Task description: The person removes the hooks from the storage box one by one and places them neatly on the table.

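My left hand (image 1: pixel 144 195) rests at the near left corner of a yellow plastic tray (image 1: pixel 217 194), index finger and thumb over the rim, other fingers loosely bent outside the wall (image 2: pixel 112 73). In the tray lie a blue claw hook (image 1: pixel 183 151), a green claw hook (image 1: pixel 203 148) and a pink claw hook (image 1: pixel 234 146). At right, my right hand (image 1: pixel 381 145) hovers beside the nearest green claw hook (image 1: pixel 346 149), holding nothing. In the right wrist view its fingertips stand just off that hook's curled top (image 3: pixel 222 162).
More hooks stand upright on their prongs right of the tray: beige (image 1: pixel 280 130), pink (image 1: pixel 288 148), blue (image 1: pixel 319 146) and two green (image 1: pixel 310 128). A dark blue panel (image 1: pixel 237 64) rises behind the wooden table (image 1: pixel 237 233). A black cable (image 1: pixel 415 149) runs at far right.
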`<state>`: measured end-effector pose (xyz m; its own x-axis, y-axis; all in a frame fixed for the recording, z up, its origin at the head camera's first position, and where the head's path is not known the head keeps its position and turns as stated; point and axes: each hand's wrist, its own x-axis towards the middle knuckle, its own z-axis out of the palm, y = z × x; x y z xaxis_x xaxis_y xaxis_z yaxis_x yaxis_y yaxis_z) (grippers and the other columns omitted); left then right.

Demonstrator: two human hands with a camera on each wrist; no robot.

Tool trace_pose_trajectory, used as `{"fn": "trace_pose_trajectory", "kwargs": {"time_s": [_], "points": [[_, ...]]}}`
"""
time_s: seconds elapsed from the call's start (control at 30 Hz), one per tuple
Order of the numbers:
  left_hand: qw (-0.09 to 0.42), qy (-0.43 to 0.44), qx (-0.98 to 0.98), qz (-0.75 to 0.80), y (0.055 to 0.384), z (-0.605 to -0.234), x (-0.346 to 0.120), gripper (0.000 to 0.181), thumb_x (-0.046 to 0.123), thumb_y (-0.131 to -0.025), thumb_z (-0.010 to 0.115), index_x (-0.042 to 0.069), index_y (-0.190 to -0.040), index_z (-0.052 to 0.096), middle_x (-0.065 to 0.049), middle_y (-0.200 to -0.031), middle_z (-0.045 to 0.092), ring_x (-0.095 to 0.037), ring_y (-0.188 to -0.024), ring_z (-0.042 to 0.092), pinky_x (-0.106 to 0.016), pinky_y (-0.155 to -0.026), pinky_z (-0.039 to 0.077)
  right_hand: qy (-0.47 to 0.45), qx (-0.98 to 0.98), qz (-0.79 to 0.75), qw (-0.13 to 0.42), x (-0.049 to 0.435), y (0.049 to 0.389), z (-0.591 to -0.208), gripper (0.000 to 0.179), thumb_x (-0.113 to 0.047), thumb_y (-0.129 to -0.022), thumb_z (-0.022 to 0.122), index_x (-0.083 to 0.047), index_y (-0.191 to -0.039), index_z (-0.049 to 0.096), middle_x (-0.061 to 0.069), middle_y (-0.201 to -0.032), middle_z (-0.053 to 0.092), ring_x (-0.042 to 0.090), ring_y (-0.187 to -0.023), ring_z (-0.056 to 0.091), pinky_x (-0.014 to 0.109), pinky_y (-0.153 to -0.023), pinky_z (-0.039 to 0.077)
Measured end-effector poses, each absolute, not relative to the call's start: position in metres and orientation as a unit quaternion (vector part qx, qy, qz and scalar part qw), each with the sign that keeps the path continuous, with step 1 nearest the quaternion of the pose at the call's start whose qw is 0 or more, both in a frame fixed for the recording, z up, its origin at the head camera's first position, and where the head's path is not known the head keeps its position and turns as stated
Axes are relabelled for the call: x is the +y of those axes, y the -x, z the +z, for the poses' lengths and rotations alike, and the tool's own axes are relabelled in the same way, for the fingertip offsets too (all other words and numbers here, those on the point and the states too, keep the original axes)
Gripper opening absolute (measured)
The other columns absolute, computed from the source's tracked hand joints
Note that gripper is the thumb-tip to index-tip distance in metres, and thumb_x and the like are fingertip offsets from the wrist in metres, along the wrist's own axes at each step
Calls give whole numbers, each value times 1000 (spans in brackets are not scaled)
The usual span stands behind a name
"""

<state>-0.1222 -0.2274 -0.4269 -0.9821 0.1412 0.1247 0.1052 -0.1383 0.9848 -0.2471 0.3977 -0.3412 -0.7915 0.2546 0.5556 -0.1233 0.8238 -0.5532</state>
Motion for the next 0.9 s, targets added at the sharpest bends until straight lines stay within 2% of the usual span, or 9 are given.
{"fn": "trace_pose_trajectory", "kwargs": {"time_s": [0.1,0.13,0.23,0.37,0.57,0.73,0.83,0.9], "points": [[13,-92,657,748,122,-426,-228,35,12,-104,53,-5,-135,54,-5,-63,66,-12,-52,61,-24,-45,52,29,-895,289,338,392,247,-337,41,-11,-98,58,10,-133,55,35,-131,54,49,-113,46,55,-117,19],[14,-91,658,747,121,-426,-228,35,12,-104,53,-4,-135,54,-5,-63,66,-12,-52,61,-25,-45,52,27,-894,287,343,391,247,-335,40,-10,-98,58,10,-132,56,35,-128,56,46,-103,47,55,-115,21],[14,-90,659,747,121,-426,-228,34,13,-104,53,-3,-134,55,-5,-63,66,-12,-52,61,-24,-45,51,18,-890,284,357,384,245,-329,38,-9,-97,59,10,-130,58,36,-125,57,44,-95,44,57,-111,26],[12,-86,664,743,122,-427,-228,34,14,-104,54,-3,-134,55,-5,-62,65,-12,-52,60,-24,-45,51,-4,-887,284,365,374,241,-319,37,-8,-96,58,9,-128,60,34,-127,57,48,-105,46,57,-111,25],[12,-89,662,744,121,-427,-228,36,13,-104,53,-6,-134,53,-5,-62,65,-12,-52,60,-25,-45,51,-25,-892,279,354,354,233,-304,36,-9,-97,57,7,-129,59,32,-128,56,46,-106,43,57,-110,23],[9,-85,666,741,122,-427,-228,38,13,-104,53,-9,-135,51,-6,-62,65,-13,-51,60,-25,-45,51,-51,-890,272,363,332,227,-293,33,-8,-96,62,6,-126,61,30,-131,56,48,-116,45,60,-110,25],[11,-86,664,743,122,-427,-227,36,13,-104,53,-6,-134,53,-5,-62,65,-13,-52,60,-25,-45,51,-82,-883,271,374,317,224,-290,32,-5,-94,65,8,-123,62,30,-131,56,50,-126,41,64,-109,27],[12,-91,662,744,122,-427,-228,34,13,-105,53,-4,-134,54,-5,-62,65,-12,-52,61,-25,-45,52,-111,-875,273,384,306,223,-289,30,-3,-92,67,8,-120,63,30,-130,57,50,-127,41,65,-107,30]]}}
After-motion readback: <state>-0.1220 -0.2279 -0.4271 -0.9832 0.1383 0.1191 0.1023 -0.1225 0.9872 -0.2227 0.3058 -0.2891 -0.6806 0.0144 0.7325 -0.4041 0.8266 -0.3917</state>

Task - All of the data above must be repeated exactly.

Response to this task -
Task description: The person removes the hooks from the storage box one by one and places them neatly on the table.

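My left hand (image 1: pixel 144 195) rests at the near left corner of a yellow plastic tray (image 1: pixel 217 194), index finger and thumb over the rim, other fingers loosely bent outside the wall (image 2: pixel 112 73). In the tray lie a blue claw hook (image 1: pixel 183 151), a green claw hook (image 1: pixel 203 148) and a pink claw hook (image 1: pixel 234 146). At right, my right hand (image 1: pixel 381 145) hovers beside the nearest green claw hook (image 1: pixel 346 149), holding nothing. In the right wrist view its fingertips stand just off that hook's curled top (image 3: pixel 222 162).
More hooks stand upright on their prongs right of the tray: beige (image 1: pixel 280 130), pink (image 1: pixel 288 148), blue (image 1: pixel 319 146) and two green (image 1: pixel 310 128). A dark blue panel (image 1: pixel 237 64) rises behind the wooden table (image 1: pixel 237 233). A black cable (image 1: pixel 415 149) runs at far right.
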`<state>`: measured end-effector pose (xyz m; its own x-axis, y-axis; all in a frame fixed for the recording, z up, its origin at the head camera's first position, and where the head's path is not known the head keeps its position and turns as stated; point and axes: each hand's wrist, its own x-axis towards the middle knuckle, its own z-axis out of the palm, y = z × x; x y z xaxis_x xaxis_y xaxis_z yaxis_x yaxis_y yaxis_z) (grippers and the other columns omitted); left then right.

Demonstrator: two human hands with a camera on each wrist; no robot.

Tool trace_pose_trajectory, used as `{"fn": "trace_pose_trajectory", "kwargs": {"time_s": [_], "points": [[_, ...]]}}`
"""
time_s: seconds elapsed from the call's start (control at 30 Hz), one per tuple
Order of the numbers:
  left_hand: qw (-0.09 to 0.42), qy (-0.43 to 0.44), qx (-0.98 to 0.98), qz (-0.75 to 0.80), y (0.055 to 0.384), z (-0.605 to -0.234), x (-0.346 to 0.120), gripper (0.000 to 0.181), thumb_x (-0.046 to 0.123), thumb_y (-0.131 to -0.025), thumb_z (-0.010 to 0.115), index_x (-0.042 to 0.069), index_y (-0.190 to -0.040), index_z (-0.052 to 0.096), middle_x (-0.065 to 0.049), middle_y (-0.200 to -0.031), middle_z (-0.045 to 0.092), ring_x (-0.095 to 0.037), ring_y (-0.188 to -0.024), ring_z (-0.042 to 0.092), pinky_x (-0.106 to 0.016), pinky_y (-0.155 to -0.026), pinky_z (-0.039 to 0.077)
  right_hand: qy (-0.47 to 0.45), qx (-0.98 to 0.98), qz (-0.79 to 0.75), qw (-0.13 to 0.42), x (-0.049 to 0.435), y (0.049 to 0.389), z (-0.591 to -0.208), gripper (0.000 to 0.179), thumb_x (-0.113 to 0.047), thumb_y (-0.129 to -0.022), thumb_z (-0.022 to 0.122), index_x (-0.083 to 0.047), index_y (-0.191 to -0.039), index_z (-0.049 to 0.096), middle_x (-0.061 to 0.069), middle_y (-0.201 to -0.032), middle_z (-0.053 to 0.092), ring_x (-0.042 to 0.090), ring_y (-0.187 to -0.023), ring_z (-0.056 to 0.091), pinky_x (-0.014 to 0.109), pinky_y (-0.153 to -0.023), pinky_z (-0.039 to 0.077)
Measured end-effector poses, each absolute, not relative to the call's start: position in metres and orientation as a unit quaternion (vector part qx, qy, qz and scalar part qw), each with the sign that keeps the path continuous, with step 1 nearest the quaternion of the pose at the call's start whose qw is 0 or more, both in a frame fixed for the recording, z up, its origin at the head camera's first position, and where the head's path is not known the head keeps its position and turns as stated
Axes are relabelled for the call: x is the +y of those axes, y the -x, z the +z, for the poses' lengths and rotations alike, and the tool's own axes are relabelled in the same way, for the fingertip offsets too (all other words and numbers here, those on the point and the states too, keep the original axes)
Gripper opening absolute (measured)
The other columns absolute, computed from the source's tracked hand joints
Note that gripper is the thumb-tip to index-tip distance in metres, and thumb_x and the like are fingertip offsets from the wrist in metres, along the wrist's own axes at each step
Calls give whole numbers, each value times 1000 (spans in brackets are not scaled)
The usual span stands behind a name
"""

<state>-0.1222 -0.2274 -0.4269 -0.9821 0.1412 0.1247 0.1052 -0.1383 0.9848 -0.2471 0.3977 -0.3412 -0.7915 0.2546 0.5556 -0.1233 0.8238 -0.5532</state>
Motion for the next 0.9 s, targets added at the sharpest bends until straight lines stay within 2% of the usual span, or 9 are given.
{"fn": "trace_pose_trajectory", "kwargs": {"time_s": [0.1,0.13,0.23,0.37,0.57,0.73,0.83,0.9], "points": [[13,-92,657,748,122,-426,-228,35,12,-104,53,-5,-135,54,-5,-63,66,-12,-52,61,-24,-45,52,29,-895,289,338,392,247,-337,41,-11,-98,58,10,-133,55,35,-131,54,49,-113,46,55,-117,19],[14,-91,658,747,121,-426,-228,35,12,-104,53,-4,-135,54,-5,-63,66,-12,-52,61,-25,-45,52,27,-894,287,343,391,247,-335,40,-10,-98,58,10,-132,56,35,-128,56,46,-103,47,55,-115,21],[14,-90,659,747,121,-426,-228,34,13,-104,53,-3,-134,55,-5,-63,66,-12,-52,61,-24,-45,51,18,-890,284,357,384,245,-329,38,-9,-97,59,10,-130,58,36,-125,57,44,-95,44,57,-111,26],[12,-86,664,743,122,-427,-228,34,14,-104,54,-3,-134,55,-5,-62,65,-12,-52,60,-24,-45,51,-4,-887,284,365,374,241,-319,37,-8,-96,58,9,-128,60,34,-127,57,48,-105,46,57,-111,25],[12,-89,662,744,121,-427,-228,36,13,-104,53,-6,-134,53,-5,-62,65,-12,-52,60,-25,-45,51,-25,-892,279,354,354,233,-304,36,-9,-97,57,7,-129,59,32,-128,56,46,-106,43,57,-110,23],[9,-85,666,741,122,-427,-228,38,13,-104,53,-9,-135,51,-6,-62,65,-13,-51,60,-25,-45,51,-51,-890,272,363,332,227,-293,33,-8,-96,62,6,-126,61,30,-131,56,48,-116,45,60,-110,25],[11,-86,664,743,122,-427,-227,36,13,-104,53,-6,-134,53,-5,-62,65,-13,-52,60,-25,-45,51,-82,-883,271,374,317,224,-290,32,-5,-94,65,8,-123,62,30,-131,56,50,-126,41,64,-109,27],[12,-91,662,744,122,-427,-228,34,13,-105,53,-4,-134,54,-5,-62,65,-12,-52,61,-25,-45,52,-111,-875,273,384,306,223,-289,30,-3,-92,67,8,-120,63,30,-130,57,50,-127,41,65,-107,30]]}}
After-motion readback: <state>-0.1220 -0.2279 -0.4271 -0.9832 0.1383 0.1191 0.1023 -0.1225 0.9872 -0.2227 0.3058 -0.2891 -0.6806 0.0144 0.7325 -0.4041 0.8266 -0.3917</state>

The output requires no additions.